Recorded information:
■ ■ ■ ■ ■
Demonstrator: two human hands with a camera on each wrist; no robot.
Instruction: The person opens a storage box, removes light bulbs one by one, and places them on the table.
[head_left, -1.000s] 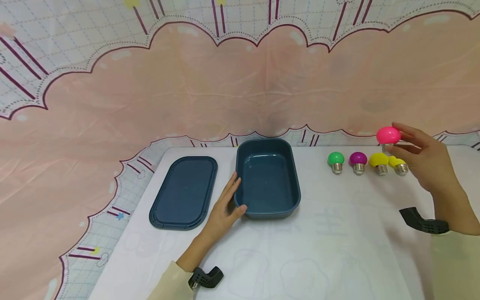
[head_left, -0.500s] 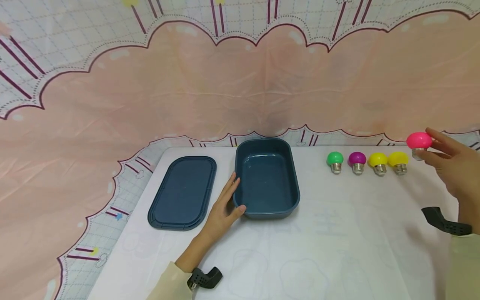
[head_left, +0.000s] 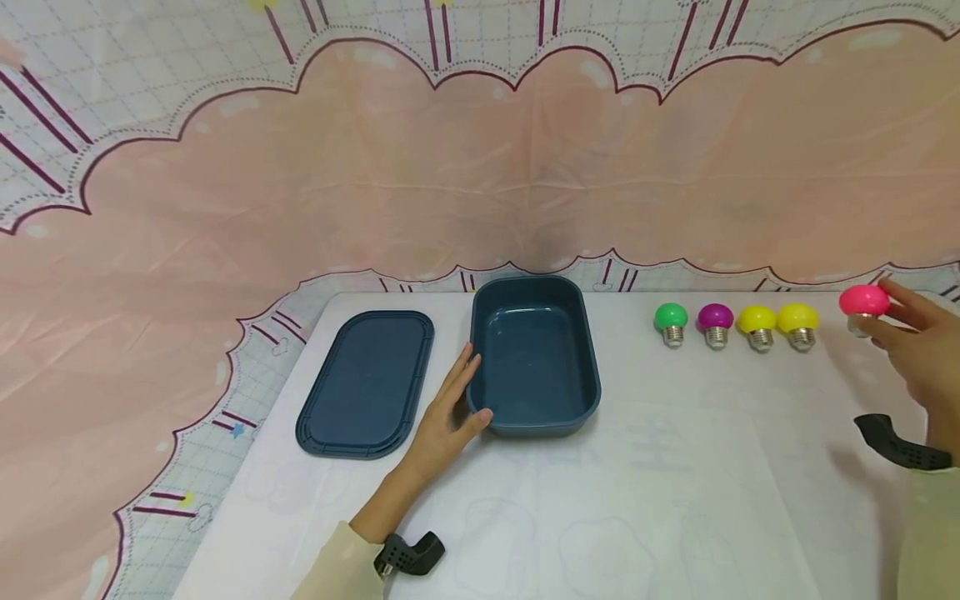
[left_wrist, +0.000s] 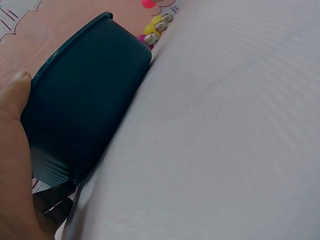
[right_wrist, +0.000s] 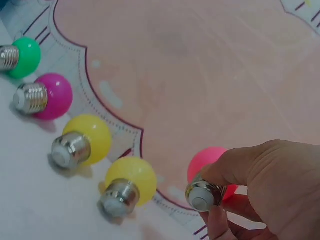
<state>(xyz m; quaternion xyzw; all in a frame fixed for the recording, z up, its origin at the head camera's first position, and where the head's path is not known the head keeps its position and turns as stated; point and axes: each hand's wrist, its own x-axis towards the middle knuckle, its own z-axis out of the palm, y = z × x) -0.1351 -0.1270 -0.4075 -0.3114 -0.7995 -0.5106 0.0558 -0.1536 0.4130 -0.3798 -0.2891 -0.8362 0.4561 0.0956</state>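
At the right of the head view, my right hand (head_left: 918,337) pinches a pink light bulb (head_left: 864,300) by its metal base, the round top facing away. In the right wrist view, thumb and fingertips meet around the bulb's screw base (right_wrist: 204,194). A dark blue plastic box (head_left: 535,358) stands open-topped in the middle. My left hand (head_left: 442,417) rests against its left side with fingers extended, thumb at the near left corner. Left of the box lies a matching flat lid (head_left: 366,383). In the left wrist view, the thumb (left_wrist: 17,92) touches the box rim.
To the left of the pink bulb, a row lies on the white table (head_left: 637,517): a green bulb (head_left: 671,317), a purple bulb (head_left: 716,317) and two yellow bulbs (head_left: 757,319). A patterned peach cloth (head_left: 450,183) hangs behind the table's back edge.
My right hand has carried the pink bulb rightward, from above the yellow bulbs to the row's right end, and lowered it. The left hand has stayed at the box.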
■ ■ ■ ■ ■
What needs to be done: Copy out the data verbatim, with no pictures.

Solved exercise:
Demonstrator: two human hands with a camera on each wrist; no robot.
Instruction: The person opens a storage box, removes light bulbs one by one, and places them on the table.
[head_left, -1.000s] 
[head_left, -0.500s] 
[head_left, +0.000s] 
[left_wrist, +0.000s] 
[right_wrist, +0.000s] 
<state>(xyz m; quaternion xyzw; all in a frame fixed for the recording, z up, its origin at the head camera's first position, and where the head's path is not known the head keeps its position and turns as stated; point and axes: each hand's wrist, its own x-axis towards the middle knuckle, its own z-axis out of the palm, y = z × x) -0.1351 -0.1270 -0.4075 -0.3114 -0.7995 -0.5106 0.0558 -0.1536 0.4130 -0.3798 -0.2891 -0.8362 0.4561 0.0956</state>
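At the right of the head view, my right hand (head_left: 918,337) pinches a pink light bulb (head_left: 864,300) by its metal base, the round top facing away. In the right wrist view, thumb and fingertips meet around the bulb's screw base (right_wrist: 204,194). A dark blue plastic box (head_left: 535,358) stands open-topped in the middle. My left hand (head_left: 442,417) rests against its left side with fingers extended, thumb at the near left corner. Left of the box lies a matching flat lid (head_left: 366,383). In the left wrist view, the thumb (left_wrist: 17,92) touches the box rim.
To the left of the pink bulb, a row lies on the white table (head_left: 637,517): a green bulb (head_left: 671,317), a purple bulb (head_left: 716,317) and two yellow bulbs (head_left: 757,319). A patterned peach cloth (head_left: 450,183) hangs behind the table's back edge.
My right hand has carried the pink bulb rightward, from above the yellow bulbs to the row's right end, and lowered it. The left hand has stayed at the box.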

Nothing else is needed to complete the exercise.